Les auteurs du «Décembre»
des intellectuels français, de leur côté, tentent de comprendre les enjeux qui se
sont cristallisés autour des deux pétitions signées par des intellectuels en décembre
1995: d'une part, la pétition dite «Réforme», soutenant les positions de Nicole Notat
à propos du plan Juppé sur la Sécurité sociale, et initiée par la mouvance Esprit,
la Fondation Saint-Simon, le Débat et le Nouvel Observateur; la pétition
«Grève» d'autre part, en faveur des grévistes, émanant des principales composantes de
la gauche critique, de la FSU à la LCR, en passant par les Verts et de nombreuses
associations de terrain et de lutte. Après avoir décortiqué la façon dont les deux
listes se sont constituées, comment on compte les noms tout en cherchant les noms qui
comptent, les auteurs analysent la façon dont les journalistes et les journaux (ici en
l'occurrence, surtout le Monde) rendent compte de ces appels et, tels des «signataires
invisibles», «en redéfinissent le sens d'une manière parfois peu conforme aux
intentions de certains de leurs signataires», imposant l'idée que les deux
pétitions étaient «en guerre» l'une contre l'autre.
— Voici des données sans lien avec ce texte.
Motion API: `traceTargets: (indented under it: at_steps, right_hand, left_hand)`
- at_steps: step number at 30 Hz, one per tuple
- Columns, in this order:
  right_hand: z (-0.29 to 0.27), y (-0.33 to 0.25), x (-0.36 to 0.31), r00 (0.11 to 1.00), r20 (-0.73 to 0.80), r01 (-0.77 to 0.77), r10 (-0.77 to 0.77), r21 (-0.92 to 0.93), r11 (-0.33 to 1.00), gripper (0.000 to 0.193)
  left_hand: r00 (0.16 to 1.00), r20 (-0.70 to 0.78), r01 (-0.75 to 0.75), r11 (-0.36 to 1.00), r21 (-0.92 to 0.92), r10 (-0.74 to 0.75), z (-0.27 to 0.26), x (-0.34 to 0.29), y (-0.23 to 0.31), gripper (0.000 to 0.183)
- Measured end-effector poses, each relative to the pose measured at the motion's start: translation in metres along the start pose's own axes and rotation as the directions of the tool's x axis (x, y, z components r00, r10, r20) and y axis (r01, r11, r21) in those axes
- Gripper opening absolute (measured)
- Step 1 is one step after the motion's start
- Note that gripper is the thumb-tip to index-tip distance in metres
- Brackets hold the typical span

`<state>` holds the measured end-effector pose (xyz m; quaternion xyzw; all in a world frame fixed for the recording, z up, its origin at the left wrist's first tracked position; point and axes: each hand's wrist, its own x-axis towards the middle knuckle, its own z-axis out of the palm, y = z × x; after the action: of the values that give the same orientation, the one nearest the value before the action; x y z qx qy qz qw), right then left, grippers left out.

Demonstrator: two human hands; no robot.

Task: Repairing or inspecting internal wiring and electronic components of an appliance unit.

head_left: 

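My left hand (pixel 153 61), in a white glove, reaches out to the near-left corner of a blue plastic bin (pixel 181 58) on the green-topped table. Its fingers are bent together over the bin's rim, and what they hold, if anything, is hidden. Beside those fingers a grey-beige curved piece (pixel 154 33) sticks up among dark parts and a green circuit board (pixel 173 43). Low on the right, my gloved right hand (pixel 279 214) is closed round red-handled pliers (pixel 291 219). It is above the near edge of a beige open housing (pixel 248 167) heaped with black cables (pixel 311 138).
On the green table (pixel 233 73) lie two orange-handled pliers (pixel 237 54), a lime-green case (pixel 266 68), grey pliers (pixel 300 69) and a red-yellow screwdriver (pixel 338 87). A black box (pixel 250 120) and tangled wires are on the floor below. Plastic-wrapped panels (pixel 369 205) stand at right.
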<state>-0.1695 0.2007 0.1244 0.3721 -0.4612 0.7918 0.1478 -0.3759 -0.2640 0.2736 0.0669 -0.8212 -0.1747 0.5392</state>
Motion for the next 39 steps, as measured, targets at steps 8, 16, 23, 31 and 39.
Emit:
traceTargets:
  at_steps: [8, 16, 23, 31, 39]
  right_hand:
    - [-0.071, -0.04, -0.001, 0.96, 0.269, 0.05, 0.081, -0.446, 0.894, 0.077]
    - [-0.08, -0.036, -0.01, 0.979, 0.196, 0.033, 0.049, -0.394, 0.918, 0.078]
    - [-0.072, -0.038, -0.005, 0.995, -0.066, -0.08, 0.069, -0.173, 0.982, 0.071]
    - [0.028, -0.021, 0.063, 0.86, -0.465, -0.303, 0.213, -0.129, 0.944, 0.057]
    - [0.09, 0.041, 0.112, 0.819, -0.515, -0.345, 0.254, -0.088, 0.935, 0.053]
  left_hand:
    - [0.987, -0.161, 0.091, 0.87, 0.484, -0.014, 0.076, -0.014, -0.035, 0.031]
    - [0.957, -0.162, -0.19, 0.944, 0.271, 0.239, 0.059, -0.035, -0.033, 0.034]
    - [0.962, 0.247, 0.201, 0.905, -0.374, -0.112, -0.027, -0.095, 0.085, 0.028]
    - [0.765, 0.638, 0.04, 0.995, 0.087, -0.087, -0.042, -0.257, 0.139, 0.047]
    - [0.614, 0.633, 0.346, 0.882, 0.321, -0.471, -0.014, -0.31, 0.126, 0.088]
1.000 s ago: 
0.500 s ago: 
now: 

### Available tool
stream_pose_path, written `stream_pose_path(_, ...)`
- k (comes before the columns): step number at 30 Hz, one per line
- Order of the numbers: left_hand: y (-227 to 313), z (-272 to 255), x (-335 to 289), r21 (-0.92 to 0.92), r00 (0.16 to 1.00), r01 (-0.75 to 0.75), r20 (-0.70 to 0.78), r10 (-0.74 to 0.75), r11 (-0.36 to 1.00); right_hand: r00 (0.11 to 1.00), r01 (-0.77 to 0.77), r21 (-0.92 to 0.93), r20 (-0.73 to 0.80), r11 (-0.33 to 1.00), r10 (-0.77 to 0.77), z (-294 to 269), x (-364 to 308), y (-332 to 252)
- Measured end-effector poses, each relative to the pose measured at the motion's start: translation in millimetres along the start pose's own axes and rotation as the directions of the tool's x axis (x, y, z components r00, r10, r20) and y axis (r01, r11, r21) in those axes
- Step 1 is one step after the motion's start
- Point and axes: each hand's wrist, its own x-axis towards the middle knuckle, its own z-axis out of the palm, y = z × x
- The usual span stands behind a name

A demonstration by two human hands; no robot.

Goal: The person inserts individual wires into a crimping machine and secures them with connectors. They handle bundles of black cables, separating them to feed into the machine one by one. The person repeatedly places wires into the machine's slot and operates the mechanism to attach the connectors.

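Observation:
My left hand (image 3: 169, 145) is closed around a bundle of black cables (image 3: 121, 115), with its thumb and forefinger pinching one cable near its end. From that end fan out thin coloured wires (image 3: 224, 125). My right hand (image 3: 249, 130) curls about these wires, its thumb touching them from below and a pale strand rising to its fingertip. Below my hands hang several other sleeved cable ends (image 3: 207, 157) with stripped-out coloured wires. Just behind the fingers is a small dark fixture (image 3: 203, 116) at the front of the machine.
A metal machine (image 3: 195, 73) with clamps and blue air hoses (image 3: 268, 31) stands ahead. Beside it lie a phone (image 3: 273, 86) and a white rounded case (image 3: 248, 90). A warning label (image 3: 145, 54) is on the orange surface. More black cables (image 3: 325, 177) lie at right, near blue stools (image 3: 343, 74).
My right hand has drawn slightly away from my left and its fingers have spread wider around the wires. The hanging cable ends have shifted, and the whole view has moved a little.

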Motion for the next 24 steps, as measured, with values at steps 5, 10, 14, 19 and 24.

Or ce n'était pas tant une
guerre, estiment les auteurs, que «la forme cristallisée» que prennent des
clivages préexistants dans le champ intellectuel: «l'opposition entre deux
définitions des intellectuels, l'une plus proche des pouvoirs économiques, politiques,
bureaucratiques et médiatiques, l'autre, plus autonome, tiraillée entre légitimité
scientifique et légitimité militante». Autrement dit, l'opposition entre une gauche
«dont la droite a toujours rêvé» et une vraie gauche critique.